В течение второй половины дня мы посетили ряд ферм. Мы знали уже, что на Айю совершенно не было ни деревень, ни крестьян, и понимали социальные причины этого явления. Лица, занимавшиеся сельским хозяйством, представляли собой тот же единый тип населения, как и все прочие ийо. Они работали, конечно, не с целью добывания средств для личного существования, но, как выразился Тао, «из любви к искусству». Контраст между буржуазным и коммунистическим строем был особенно разительным и резким именно в этой области, так как на Земле крестьянство является самой отсталой частью общества: наши отдаленные первобытные предки, перейдя от кочевого к оседлому образу жизни, занялись земледелием как наиболее примитивной формой производства необходимых продуктов. Здесь же все без исключения ийо были высоко образованными и квалифицированными специалистами: агрономами, садоводами, лесоводами, животноводами и инженерами, управляющими огромным механизмом машинного и химического аппарата сельского хозяйства.
Профессор объяснил мне разницу между социализмом и коммунизмом, которая заключается в следующем: при первой общественной системе каждый пользуется предметами производства лишь соответственно затрачиваемому им полезному труду; коммуна же, не считаясь с пропорциональностью между работой и потреблением, удовлетворяет всех своих членов по потребностям, используя их труд по способностям. Коммунизм, таким образом, как дальнейшая стадия развития социализма, является высшей формой общественного строя. Мы поняли, что ийо оставили уже позади и этот социальный этап, достигнув абсолютного, как нам казалось, совершенства. Побуждением к работе при социализме все еще является личная экономическая необходимость, вытесненная в коммуне сознательностью и нравственным удовлетворением всех ее трудящихся членов. Ийо же превзошли этот идеал общественно-производственных взаимоотношений и работают именно из любви к искусству. Вся их деятельность является творчеством свободных художников: они соединили ставший наслаждением освобожденный труд и любовь к красоте и прогрессу в одну общую гармонию, при которой работа является неотъемлемой сущностью бытия. Таким образом, они дали миру идеальный, органический синтез общественности труда, науки и искусства. Вот почему нигде на Айю, как мы позднее убедились, не было технических работников как таковых: все творили, все созидали. Волна радости и трепет преклонения охватил нас, когда мы заглянули в эту глубину и в полной мере оценили потрясающее величие гения разума и бесконечность возможностей, открывающихся перед обществом разумных существ.
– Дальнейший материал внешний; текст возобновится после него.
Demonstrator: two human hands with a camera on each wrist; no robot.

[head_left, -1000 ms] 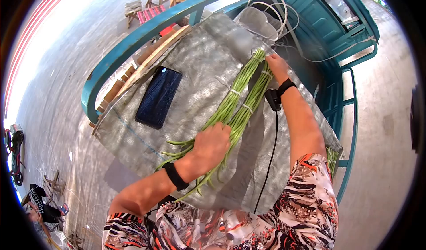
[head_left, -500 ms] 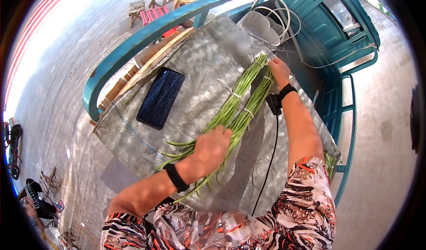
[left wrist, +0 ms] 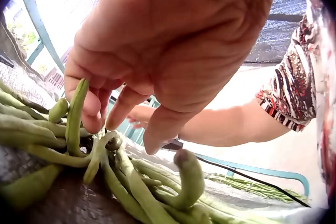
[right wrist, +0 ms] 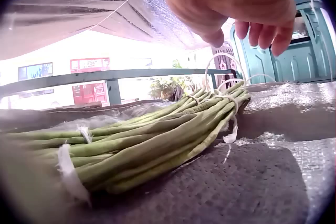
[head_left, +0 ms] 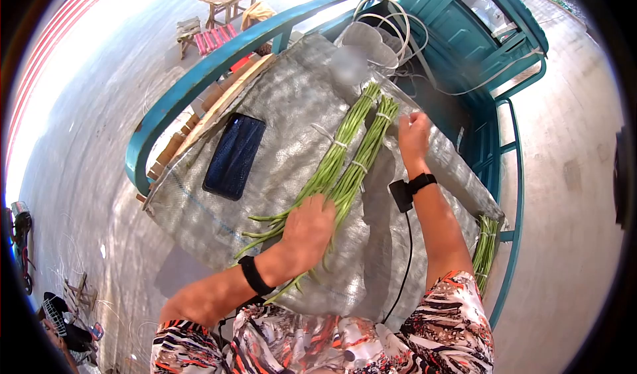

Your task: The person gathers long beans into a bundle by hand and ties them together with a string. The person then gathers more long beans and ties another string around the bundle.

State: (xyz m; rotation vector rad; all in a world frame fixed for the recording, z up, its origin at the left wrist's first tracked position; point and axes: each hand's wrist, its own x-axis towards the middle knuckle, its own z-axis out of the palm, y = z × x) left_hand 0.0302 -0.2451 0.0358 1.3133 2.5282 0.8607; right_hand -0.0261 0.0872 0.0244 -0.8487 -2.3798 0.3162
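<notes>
Two bean bundles (head_left: pixel 345 158) lay side by side across the middle of the grey woven sheet (head_left: pixel 285 89), running from its near edge toward its far corner. The left hand (head_left: pixel 310 228) rested on the untied tail ends at the sheet's near side. Its fingers were loosely bent and pressed down on the beans, not wrapped round them (in the wrist view the fingertips (left wrist: pixel 157 132) sat among the bean tips). The right hand (head_left: pixel 413 134) hovered just beside the bundles' far end, toward the sheet's right edge, with fingers slack, a little spread and holding nothing. White ties (head_left: pixel 359 165) ringed each bundle at several spots. A dark phone (head_left: pixel 233 156) lay on the sheet's left part, well apart from the beans. Some loose beans (head_left: pixel 484 248) hung below the sheet's right edge. A teal rail (head_left: pixel 199 75) ran along the sheet's left side.

Risks, as a judgement:
- The tails fanned out past the last tie, so hard pressing or dragging there could snap or splay them.
- With only one hand in contact, a push could roll the bundles apart or skid them over the slick weave toward the sheet's sagging right edge.
- A tie could slip off the thin ends.
</notes>
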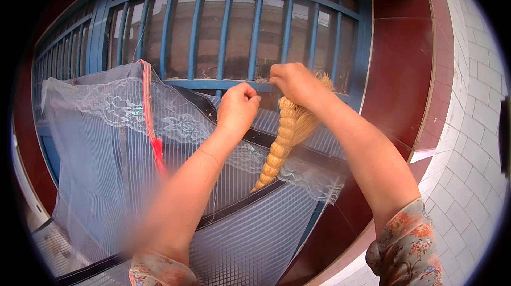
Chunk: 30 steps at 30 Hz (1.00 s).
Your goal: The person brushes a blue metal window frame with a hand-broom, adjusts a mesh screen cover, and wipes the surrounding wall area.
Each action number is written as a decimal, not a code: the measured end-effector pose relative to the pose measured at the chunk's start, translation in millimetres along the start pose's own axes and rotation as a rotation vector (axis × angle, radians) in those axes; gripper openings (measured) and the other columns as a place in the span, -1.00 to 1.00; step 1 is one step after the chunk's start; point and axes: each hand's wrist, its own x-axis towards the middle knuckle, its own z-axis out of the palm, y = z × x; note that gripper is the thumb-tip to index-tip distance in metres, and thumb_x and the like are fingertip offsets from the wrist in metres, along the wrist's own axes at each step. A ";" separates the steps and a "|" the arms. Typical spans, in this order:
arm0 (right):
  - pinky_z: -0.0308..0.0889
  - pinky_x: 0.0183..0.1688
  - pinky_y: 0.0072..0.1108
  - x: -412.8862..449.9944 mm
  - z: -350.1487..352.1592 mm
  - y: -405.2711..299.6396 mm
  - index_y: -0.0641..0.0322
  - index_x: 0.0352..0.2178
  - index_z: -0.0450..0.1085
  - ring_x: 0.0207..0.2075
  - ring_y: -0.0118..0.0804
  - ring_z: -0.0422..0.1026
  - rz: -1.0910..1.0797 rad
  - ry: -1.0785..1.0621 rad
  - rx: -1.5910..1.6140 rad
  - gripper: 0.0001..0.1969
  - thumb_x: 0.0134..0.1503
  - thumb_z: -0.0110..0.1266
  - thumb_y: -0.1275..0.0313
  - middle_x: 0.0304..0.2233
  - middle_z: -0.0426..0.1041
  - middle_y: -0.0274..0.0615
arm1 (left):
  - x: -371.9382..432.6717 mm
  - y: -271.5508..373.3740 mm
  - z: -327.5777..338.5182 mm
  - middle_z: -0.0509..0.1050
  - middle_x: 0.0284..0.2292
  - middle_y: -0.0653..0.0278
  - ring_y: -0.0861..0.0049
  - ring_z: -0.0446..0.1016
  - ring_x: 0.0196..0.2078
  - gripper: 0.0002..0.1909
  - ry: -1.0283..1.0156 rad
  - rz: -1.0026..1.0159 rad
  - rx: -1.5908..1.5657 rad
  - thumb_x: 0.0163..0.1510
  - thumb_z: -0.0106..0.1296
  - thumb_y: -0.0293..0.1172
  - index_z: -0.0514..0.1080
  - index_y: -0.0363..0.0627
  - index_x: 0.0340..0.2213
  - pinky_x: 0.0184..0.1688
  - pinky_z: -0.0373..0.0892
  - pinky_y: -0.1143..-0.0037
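Note:
My left hand (238, 109) is raised before the window's lower rail, thumb and forefinger drawn together. Any thin thread in that pinch is too fine to make out. Just right of it, my right hand (298, 85) bends at the wrist, fingertips bunched and pointing left. A straw hand broom (279, 142) with a bound, ridged handle leans behind and below my right wrist. Whether that hand touches it is unclear. Below both hands hangs a translucent striped mesh curtain (100, 154) with white lace trim (183, 124) and dark edging bands (239, 202).
Blue metal window bars (227, 34) stand in front of glass panes. A pink-red ribbon (147, 98) hangs down the curtain from its raised top corner. Dark red tiled wall (399, 74) frames the window at right, with grey paving (479, 126) beyond.

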 end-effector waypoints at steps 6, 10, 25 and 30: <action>0.31 -0.30 -0.30 -5.1 5.4 -0.5 0.29 -0.46 0.39 -0.35 0.07 0.41 0.005 -0.003 0.017 -0.88 -0.01 0.00 0.45 -0.49 0.43 0.07 | -7.2 20.6 -3.0 0.37 -0.32 0.28 0.35 0.33 -0.17 -0.67 0.492 0.537 0.664 -0.17 0.13 -0.45 0.43 -0.07 -0.26 -0.24 0.30 0.39; 0.30 -0.29 -0.29 -5.2 7.5 -7.6 0.29 -0.45 0.37 -0.34 0.08 0.40 0.022 0.028 0.021 -0.88 -0.01 0.00 0.44 -0.48 0.43 0.08 | 8.8 19.0 -11.5 0.39 -0.43 0.26 0.33 0.36 -0.29 -0.88 0.226 0.745 0.517 -0.15 0.10 -0.49 0.47 -0.15 -0.46 -0.30 0.30 0.40; 0.28 -0.34 -0.38 25.2 -1.4 -12.3 0.34 -0.51 0.40 -0.42 -0.02 0.40 -0.009 0.011 0.104 -0.88 -0.04 0.05 0.46 -0.53 0.41 0.05 | -15.7 -8.2 8.1 0.40 -0.49 0.22 0.27 0.37 -0.42 -0.87 0.353 0.928 0.480 -0.23 -0.01 -0.62 0.36 -0.22 -0.51 -0.39 0.32 0.41; 0.26 -0.44 -0.47 28.1 -10.2 -39.3 0.34 -0.48 0.38 -0.53 -0.30 0.39 -0.087 -0.210 0.225 -0.87 0.00 0.05 0.45 -0.61 0.40 -0.10 | -20.0 -10.8 7.5 0.38 -0.50 0.21 0.27 0.36 -0.43 -0.89 0.335 0.861 0.387 -0.22 -0.04 -0.59 0.36 -0.22 -0.52 -0.40 0.32 0.39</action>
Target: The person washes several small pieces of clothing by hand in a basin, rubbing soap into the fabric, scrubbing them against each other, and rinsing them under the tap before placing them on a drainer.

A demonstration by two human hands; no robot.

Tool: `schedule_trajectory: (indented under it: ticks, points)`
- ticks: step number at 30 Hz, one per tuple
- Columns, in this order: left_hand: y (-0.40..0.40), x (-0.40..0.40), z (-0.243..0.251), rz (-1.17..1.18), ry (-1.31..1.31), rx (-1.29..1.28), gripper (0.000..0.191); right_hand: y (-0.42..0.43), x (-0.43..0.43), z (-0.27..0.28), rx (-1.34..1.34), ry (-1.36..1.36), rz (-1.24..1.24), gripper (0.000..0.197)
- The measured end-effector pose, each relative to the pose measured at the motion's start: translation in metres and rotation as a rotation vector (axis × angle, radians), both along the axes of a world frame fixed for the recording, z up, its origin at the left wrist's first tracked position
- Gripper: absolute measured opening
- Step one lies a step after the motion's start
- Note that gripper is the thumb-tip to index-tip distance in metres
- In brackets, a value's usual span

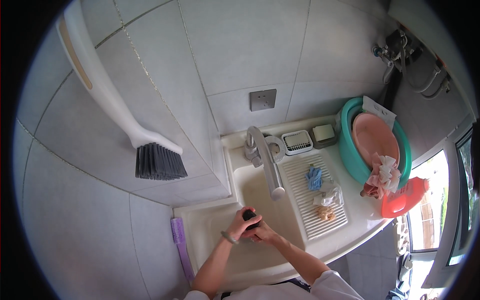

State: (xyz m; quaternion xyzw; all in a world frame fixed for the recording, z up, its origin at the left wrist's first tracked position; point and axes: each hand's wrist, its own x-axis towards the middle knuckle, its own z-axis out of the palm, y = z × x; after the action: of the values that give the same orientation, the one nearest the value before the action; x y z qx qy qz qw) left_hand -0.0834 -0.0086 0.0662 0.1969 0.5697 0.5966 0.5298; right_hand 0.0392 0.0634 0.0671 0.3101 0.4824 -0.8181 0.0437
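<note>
Over the basin of a cream-coloured laundry sink (270, 210), my left hand (240, 223) and my right hand (261, 231) are together around a small black object (251, 218). Its kind cannot be told, and fingers cover part of it. A bracelet (229, 237) circles my left wrist. The chrome faucet (268, 165) arches above the basin, its spout end up and to the right of my hands. On the ribbed washboard (307, 210) to the right lie a crumpled blue cloth item (314, 178), a crumpled white item (330, 195) and a small tan item (326, 213).
Behind the washboard stand two soap dishes with soap (297, 140) (323, 132). A teal basin (348, 150) holding a pink basin (375, 137) leans at the right, near a red plastic jug (405, 198). A purple brush (182, 247) lies along the sink's left edge; a large white-handled brush (112, 101) hangs at upper left.
</note>
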Motion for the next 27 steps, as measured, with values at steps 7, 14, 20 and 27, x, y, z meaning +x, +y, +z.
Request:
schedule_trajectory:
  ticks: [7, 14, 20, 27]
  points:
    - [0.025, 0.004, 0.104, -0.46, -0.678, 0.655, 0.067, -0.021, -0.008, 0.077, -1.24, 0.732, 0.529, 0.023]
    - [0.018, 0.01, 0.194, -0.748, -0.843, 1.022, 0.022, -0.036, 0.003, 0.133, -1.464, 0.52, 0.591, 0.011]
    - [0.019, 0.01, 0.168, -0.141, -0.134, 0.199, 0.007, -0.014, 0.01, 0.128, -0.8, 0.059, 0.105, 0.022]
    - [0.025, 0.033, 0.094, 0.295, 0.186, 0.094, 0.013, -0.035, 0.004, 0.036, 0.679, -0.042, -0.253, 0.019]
— Коммунизм, — сказал профессор, — есть не что иное, как углубленный социализм, но то, что мы застали здесь, является дальнейшей стадией усовершенствования общественного строя. Лозунгом социализма является — «каждому сообразно вложенному им полезному труду», а коммунизма — «с каждого по способностям и всем по потребностям»; принцип же политической системы ийо я сформулировал бы следующим образом: «свободное творчество при неограниченном пользовании для всех всеми общественными благами».
— Совершенно верно! — согласилась Афи. — Так это именно и есть!
— Теперь мне окончательно ясно, — продолжал профессор, — почему Айю изобилует продуктами и изделиями, несмотря на отсутствие власти и экономического нажима. Не совсем понятен только непомерно короткий рабочий день. Я сделал приблизительный подсчет, сравнив затрачиваемую обществом энергию на Земле и здесь. В итоге оказалось, что для производства виденных нами у ийо культурных богатств одной десятой части суток все же недостаточно. Дело, очевидно, не только в научных и технических достижениях.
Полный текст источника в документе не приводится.